For Pete’s sake, doesn’t anyone understand what happened with the Yellowstone flooding (“Rebuilding Yellowstone a costly and long task,” June 19 Review-Journal). Global warming and now climate change are broadly misused terms, ready to be twisted and inserted to explain any natural occurrences.

At the moment, I sit an hour from the east entrance of Yellowstone. While Las Vegas swelters, it has been an unusually cold spring in the northern Rocky Mountains. A regular succession of cold fronts swept across the area adding inches and sometimes feet of snow to a slightly less than normal spring snowpack. The ice on Yellowstone Lake usually melts completely by mid-May. Ice still covered most of the lake on May 31.

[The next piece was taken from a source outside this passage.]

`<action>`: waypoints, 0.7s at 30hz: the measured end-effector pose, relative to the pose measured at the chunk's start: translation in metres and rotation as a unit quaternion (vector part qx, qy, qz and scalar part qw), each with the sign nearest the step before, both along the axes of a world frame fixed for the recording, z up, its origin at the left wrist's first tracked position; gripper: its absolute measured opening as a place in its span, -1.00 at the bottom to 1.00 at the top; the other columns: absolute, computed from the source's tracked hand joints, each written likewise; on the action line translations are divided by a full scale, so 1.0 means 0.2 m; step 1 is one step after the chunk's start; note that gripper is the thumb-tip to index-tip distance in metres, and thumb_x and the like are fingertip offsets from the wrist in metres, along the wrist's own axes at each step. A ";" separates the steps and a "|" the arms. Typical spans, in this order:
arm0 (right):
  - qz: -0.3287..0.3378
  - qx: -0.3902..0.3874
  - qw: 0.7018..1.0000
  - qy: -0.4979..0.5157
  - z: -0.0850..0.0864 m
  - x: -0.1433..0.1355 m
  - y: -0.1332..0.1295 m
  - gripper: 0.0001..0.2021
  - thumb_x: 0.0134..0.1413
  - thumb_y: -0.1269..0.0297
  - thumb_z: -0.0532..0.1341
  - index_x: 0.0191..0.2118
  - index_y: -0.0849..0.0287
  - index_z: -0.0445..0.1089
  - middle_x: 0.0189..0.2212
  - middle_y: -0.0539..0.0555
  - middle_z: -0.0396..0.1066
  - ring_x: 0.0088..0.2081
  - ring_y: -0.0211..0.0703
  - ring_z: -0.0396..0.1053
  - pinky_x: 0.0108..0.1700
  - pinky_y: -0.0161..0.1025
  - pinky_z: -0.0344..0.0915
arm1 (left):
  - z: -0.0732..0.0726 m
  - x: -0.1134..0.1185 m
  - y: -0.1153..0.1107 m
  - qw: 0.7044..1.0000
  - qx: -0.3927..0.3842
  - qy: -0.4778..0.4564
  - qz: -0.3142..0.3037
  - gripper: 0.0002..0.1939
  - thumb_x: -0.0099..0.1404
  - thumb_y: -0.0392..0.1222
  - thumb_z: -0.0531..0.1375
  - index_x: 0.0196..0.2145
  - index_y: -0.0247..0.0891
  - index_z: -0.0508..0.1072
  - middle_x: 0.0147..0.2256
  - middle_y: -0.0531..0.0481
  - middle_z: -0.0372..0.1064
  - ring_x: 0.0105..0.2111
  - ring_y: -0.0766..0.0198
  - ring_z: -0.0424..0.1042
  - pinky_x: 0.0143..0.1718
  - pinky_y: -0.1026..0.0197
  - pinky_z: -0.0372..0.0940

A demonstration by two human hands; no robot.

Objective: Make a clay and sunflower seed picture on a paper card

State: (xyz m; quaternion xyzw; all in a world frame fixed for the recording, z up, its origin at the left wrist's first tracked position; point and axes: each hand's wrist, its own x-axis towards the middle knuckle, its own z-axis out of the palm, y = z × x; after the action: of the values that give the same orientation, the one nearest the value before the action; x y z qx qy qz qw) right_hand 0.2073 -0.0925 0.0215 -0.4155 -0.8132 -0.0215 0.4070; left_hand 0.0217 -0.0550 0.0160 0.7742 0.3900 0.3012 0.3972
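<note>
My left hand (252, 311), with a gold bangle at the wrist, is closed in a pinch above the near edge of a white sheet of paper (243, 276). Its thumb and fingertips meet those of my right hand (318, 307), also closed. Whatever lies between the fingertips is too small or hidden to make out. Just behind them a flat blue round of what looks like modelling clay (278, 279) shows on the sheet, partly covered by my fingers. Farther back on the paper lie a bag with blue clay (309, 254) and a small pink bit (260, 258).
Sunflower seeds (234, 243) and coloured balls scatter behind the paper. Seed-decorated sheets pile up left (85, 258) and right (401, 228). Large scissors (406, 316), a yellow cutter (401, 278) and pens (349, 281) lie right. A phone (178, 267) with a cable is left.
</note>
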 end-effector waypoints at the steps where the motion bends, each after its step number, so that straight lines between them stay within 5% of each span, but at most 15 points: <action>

Despite alarmist claims of excessive heat leading to the brief flooding event, it was three days when the highs were in the upper 60s and one day reaching 72 degrees. Hardly a heat wave and quite normal. That was combined with rain which sped up the late snow melting. That’s the story: regional cold and unlucky timing for a few roads, and one Yellowstone worker dormitory that keeps being shown in news footage falling into the river.

A note to reporters: Stop going to the Center for Biological Diversity for so much of your natural resource information. The group’s spokespersons seem to have an answer, regardless of what they know. Quotes by the center in this article refer to thermal features and roads that have nothing to do with where the flood damage occurred and where roads will need to be repaired or relocated.

The real tragedy is how this event will be used by any number of environmental and activist groups to overdramatize and solicit donations that won’t help the wildlife and resources of Yellowstone one bit.